Diaper3_diaper3_5900_0.85-sd15newvaepruned_0.15...

To get the most out of this specific merge, users should stick to the SD 1.5 ecosystem. It works best with standard samplers like or Euler a . Since the model is already weighted heavily toward its specific subject (85%), you may find that you need lower "Prompt Strength" (CFG Scale) settings—somewhere between 5 and 7—to avoid over-saturation. Final Thoughts

: This is the weight of the primary model. At 85%, the specialized features of the "diaper" training are dominant. diaper3_diaper3_5900_0.85-SD15NewVAEpruned_0.15...

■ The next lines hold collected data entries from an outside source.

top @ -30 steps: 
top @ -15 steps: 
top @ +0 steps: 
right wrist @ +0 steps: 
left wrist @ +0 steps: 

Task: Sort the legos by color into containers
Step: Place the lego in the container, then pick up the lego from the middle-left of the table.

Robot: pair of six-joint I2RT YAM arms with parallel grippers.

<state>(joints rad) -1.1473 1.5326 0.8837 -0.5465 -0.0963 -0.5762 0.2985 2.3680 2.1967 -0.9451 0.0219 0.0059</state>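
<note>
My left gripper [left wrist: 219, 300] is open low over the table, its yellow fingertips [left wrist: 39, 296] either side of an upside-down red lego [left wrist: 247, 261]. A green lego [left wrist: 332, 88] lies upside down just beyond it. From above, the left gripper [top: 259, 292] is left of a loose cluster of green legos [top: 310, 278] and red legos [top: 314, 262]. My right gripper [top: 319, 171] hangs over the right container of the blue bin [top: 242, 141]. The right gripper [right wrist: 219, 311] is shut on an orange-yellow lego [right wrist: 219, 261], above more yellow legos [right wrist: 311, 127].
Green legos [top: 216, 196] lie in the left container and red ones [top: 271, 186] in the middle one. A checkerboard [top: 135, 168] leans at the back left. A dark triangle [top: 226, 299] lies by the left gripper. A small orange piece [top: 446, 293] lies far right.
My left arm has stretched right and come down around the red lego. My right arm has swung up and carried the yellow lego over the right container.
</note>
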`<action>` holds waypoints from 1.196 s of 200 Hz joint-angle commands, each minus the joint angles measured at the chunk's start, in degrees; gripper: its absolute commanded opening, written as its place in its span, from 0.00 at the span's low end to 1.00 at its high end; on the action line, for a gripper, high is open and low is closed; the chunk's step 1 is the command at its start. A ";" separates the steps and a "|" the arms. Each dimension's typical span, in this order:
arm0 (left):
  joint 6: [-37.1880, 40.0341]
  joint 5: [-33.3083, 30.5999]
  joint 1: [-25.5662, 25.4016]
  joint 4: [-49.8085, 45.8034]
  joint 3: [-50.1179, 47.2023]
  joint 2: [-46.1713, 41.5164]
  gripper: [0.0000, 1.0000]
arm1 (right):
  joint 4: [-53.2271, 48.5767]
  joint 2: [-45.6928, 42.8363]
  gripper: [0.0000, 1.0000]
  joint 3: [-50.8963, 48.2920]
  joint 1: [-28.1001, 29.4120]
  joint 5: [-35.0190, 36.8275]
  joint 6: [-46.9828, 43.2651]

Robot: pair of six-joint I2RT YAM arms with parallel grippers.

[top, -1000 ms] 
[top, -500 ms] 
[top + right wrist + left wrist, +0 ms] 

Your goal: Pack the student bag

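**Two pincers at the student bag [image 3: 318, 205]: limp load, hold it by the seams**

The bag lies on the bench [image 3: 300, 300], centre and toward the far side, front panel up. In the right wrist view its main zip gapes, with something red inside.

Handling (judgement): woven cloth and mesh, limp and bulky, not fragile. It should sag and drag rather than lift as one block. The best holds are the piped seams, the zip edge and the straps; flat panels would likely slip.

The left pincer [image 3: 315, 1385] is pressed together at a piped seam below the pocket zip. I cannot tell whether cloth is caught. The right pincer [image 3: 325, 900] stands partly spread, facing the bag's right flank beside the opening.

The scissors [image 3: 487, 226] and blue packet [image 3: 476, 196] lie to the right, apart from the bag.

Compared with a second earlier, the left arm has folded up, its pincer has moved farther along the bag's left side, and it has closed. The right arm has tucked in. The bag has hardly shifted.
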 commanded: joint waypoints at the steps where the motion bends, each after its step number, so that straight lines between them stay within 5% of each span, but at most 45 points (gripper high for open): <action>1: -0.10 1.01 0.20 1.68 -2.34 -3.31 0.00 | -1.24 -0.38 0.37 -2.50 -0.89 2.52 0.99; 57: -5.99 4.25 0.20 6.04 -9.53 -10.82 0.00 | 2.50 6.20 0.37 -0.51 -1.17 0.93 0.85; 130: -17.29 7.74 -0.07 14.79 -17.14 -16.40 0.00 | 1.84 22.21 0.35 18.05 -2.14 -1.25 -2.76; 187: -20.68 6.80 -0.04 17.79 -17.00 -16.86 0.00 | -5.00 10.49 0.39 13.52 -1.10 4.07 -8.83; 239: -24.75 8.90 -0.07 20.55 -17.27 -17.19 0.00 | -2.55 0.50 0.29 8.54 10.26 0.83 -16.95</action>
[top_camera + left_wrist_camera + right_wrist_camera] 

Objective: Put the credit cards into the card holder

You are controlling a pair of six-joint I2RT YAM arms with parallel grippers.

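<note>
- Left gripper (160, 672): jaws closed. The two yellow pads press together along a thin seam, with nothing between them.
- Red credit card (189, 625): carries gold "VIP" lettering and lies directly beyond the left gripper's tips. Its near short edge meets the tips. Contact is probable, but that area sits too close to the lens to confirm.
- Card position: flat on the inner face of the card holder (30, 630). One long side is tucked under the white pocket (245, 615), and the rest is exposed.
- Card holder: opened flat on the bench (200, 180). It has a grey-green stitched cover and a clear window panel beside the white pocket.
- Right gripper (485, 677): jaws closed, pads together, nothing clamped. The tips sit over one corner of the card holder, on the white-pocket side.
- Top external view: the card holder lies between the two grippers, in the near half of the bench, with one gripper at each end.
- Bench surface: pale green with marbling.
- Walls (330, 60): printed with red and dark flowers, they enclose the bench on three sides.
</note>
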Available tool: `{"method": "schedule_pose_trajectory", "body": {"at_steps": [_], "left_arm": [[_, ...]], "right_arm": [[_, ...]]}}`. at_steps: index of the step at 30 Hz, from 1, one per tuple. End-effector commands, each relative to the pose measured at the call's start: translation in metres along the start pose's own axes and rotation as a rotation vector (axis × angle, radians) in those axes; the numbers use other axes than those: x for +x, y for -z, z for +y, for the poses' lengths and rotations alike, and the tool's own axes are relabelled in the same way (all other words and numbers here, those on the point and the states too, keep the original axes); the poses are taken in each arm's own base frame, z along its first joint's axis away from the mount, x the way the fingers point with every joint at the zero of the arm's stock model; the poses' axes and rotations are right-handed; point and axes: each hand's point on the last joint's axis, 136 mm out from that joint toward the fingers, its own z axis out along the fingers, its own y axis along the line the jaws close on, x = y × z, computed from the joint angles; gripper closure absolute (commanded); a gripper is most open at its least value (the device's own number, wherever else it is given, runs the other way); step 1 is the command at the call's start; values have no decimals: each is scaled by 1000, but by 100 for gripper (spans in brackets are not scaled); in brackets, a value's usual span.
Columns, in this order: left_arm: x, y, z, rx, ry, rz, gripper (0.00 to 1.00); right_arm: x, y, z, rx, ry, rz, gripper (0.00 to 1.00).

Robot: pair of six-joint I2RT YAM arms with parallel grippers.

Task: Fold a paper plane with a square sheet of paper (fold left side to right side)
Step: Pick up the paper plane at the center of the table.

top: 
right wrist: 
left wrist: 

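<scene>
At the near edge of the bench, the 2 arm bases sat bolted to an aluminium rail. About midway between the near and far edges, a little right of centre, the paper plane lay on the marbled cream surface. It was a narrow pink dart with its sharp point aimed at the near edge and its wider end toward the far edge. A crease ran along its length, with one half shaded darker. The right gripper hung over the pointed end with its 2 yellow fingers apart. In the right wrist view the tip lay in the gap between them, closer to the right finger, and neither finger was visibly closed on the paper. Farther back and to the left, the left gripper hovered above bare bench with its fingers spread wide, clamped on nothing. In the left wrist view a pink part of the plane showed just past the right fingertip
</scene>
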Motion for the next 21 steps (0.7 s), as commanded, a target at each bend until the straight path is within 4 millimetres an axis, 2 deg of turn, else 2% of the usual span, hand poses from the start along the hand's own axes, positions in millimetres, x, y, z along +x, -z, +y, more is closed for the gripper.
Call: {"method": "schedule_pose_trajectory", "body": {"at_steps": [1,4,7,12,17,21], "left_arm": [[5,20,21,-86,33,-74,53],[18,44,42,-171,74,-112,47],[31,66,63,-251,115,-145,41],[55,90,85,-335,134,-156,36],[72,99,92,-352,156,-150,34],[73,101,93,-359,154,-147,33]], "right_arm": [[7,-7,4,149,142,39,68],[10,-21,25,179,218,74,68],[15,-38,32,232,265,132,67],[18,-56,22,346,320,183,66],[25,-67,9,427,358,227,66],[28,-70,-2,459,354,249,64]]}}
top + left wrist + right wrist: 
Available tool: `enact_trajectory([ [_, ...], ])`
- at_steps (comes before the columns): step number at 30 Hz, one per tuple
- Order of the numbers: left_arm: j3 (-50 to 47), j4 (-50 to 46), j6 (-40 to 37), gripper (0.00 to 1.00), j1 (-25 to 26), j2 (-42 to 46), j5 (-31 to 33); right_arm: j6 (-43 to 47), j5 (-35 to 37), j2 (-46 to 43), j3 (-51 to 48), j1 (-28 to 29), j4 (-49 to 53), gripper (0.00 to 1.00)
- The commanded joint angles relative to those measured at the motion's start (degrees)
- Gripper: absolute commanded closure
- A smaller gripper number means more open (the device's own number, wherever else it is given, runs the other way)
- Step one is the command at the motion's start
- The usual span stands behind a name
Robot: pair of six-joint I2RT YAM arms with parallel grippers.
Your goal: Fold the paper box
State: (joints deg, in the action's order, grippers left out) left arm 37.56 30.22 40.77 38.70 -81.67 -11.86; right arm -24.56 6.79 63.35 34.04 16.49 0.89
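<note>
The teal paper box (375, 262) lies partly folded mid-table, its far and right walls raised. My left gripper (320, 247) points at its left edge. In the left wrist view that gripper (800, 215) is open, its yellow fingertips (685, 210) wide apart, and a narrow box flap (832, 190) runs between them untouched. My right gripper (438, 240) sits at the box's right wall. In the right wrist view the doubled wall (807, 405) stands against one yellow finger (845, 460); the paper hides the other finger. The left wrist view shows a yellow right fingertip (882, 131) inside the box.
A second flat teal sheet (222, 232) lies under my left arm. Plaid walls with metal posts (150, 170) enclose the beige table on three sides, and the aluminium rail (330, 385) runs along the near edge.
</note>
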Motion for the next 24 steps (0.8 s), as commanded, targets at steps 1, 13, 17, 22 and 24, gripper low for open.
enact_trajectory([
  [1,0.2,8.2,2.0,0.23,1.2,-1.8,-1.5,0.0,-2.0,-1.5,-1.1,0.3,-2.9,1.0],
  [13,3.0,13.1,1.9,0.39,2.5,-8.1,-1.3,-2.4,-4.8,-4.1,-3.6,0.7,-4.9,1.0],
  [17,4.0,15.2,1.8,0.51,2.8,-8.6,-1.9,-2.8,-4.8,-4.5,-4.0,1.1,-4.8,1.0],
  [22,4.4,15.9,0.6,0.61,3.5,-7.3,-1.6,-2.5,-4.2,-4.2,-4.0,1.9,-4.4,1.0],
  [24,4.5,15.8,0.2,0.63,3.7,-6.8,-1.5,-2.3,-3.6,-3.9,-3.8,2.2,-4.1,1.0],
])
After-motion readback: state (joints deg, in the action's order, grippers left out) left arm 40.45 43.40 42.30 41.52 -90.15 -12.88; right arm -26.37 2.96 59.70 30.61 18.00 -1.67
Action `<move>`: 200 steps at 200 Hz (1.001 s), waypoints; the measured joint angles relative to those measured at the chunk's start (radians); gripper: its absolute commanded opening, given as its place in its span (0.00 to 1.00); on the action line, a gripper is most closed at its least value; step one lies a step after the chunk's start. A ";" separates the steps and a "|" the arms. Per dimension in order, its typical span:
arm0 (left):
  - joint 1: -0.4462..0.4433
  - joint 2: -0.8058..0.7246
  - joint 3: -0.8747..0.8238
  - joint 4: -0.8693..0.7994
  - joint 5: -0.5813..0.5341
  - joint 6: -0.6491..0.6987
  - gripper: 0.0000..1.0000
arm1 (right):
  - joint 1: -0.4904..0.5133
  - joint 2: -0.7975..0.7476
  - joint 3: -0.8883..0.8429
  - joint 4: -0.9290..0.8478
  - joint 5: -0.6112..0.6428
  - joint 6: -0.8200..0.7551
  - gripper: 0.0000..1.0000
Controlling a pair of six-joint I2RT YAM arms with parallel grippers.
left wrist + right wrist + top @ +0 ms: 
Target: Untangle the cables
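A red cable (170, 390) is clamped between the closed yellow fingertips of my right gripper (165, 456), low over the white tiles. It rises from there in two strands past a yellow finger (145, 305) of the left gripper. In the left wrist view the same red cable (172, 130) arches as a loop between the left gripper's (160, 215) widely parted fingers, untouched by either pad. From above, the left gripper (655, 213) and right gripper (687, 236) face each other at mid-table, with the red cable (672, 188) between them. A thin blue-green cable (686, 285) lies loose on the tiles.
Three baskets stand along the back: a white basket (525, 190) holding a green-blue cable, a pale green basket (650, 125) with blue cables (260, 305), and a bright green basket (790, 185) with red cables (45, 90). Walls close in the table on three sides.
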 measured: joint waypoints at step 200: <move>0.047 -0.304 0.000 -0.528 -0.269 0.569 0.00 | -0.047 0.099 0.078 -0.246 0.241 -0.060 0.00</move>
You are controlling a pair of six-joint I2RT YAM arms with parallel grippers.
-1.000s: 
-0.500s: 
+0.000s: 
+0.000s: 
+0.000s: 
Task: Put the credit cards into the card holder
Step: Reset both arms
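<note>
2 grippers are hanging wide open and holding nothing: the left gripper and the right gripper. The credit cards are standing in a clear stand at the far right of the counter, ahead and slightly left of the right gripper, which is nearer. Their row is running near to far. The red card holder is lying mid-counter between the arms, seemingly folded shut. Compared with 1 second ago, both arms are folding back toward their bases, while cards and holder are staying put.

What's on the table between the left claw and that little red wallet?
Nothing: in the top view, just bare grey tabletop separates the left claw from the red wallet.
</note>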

: This points to the primary "trigger" or LoRA used in the mix. The "5900" usually refers to the step count of the training process, suggesting a well-cooked model that has learned its specific subject matter deeply. To get the most out of this specific

Because this is a merge, the goal is balance. By mixing a highly specific LoRA with a pruned SD 1.5 base, the creator has attempted to make a model that is "plug-and-play." You don't necessarily need to load a separate LoRA file in your prompt; the characteristics are baked directly into the .ckpt or .safetensors file. In testing, these types of merges tend to be: Prompt Sensitive : They respond strongly to simple keywords. Final Thoughts : This is the weight of the primary model

When you see a filename this long, it’s usually a recipe. Here is how this specific checkpoint was likely cooked:

If you want to dive deeper into the technical side, you can find similar models and community discussions on Civitai or Hugging Face . To help me tailor a better post for you, could you share:

Whether you are a researcher looking at how specific concepts are distilled into latent space or a creator exploring niche aesthetics, checkpoints like this one demonstrate the power of the Stable Diffusion community's "open-source" kitchen. It’s all about the mix!